▸ ACTIVITY: Carry none of the pictures over; write out the complete data exactly.

▸ MATERIAL PROVIDED:
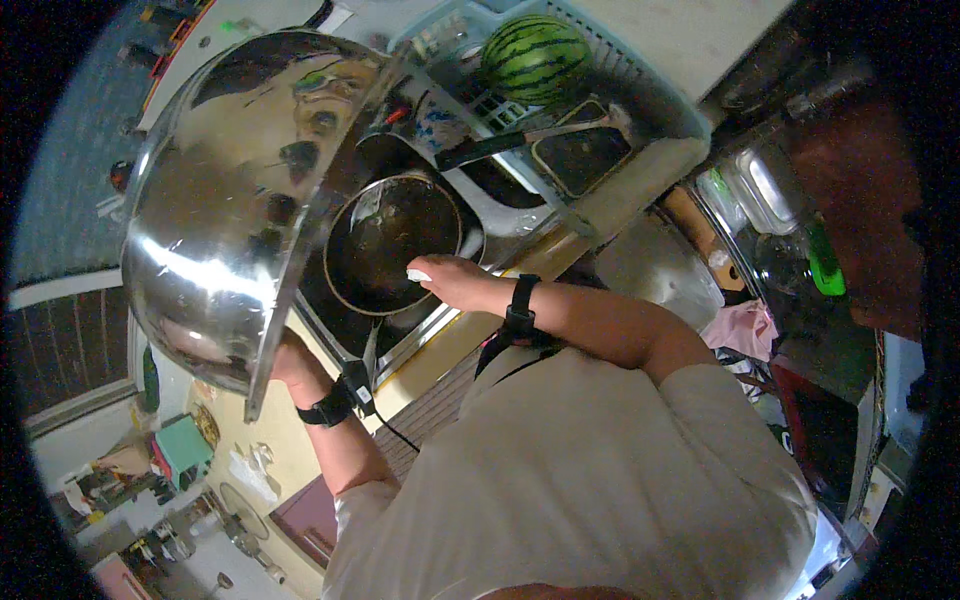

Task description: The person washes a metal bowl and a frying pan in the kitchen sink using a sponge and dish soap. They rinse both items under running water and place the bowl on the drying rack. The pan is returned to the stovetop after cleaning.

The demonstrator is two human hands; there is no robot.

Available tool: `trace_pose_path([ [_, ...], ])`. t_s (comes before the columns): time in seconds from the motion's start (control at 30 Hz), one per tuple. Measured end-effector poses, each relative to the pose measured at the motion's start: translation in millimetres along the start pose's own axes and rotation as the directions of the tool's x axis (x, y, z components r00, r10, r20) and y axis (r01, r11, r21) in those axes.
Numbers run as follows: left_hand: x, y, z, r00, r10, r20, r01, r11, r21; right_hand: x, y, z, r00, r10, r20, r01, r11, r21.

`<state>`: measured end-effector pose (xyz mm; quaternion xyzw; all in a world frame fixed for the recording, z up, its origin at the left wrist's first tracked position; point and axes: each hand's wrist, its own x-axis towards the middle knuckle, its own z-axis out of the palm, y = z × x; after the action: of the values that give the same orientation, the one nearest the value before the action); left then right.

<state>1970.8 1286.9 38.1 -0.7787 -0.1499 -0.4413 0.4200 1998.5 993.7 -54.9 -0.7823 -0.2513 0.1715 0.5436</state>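
Note:
My left hand grips the lower rim of a large shiny metal basin, tilted on its side; its fingers are hidden behind the metal. My right hand is closed around a small white object, of which only an end shows. That hand hangs over the near right edge of a round dark vessel in the dark sink area. A black-handled utensil lies behind it, towards the right. Each wrist wears a black band.
A light-blue plastic basket stands beyond the sink and holds a watermelon. A dark rectangular pan or tray lies near it. To the right are a clear plastic bag and a pink cloth or bag. A green box is at lower left.

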Motion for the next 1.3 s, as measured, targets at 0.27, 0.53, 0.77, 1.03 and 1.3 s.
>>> trace_pose_path([
  [0.27,-60,-41,85,0.751,0.162,0.641,-0.217,-0.855,0.470,8,-5,4,1.000,-0.018,0.020,0.019,1.000,-0.018],
  [0.53,44,52,-56,0.647,-0.413,0.641,0.482,-0.430,-0.764,15,0,9,0.996,0.051,0.076,-0.046,0.996,-0.073],
  [0.77,98,154,-168,0.410,0.179,0.894,0.736,-0.644,-0.209,10,-8,-6,0.995,0.068,0.072,-0.060,0.992,-0.109],
  [1.03,117,223,-223,0.327,0.649,0.687,0.807,-0.570,0.155,-11,7,-25,0.997,0.082,-0.013,-0.049,0.702,0.711],
  [1.3,125,230,-225,0.203,0.805,0.558,0.941,-0.317,0.115,-15,24,-27,0.985,0.154,0.076,-0.139,0.449,0.883],
])
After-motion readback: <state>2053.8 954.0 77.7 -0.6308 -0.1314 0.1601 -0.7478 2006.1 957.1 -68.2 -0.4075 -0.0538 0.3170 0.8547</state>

▸ EXERCISE SOLUTION:
Task description: The person washes a metal bowl and a frying pan in the kitchen sink using a sponge and dish soap. They rinse both items under running water and place the bowl on the drying rack. The pan is returned to the stovetop after cleaning.

The demonstrator is two human hands; there is no robot.

Available tool: `trace_pose_path([ [_, ...], ])`. t_s (comes before the columns): time in seconds from the motion's start (control at 30 Hz), one per tuple. Measured end-effector poses, each relative to the pose measured at the motion's start: translation in millimetres along the start pose's own axes and rotation as the directions of the tool's x axis (x, y, z components r00, r10, r20) and y axis (r01, r11, r21) in those axes.
Numbers run as follows: left_hand: x, y, z, r00, r10, r20, r01, r11, r21; right_hand: x, y, z, r00, r10, r20, r01, r11, r21.

`<state>`: measured end-effector pose (xyz mm; quaternion xyzw; all in a world frame fixed for the recording, z up, its origin at the left wrist's first tracked position; point and axes: each hand's wrist, its own x-axis towards the middle knuckle, its own z-axis out of the palm, y = z × x; after the action: of the values that give the same orientation, the one nearest the value before the action); left then right.

<state>1970.8 1286.9 38.1 -0.7787 -0.1499 -0.4413 0.4200 1998.5 993.7 -54.9 -0.7823 -0.2513 0.1715 0.5436</state>
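Note:
My left hand grips the lower rim of a large shiny metal basin, tilted on its side; its fingers are hidden behind the metal. My right hand is closed around a small white object, of which only an end shows. That hand hangs over the near right edge of a round dark vessel in the dark sink area. A black-handled utensil lies behind it, towards the right. Each wrist wears a black band.
A light-blue plastic basket stands beyond the sink and holds a watermelon. A dark rectangular pan or tray lies near it. To the right are a clear plastic bag and a pink cloth or bag. A green box is at lower left.
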
Motion for the next 1.3 s, as measured, targets at 0.27, 0.53, 0.77, 1.03 and 1.3 s.
>>> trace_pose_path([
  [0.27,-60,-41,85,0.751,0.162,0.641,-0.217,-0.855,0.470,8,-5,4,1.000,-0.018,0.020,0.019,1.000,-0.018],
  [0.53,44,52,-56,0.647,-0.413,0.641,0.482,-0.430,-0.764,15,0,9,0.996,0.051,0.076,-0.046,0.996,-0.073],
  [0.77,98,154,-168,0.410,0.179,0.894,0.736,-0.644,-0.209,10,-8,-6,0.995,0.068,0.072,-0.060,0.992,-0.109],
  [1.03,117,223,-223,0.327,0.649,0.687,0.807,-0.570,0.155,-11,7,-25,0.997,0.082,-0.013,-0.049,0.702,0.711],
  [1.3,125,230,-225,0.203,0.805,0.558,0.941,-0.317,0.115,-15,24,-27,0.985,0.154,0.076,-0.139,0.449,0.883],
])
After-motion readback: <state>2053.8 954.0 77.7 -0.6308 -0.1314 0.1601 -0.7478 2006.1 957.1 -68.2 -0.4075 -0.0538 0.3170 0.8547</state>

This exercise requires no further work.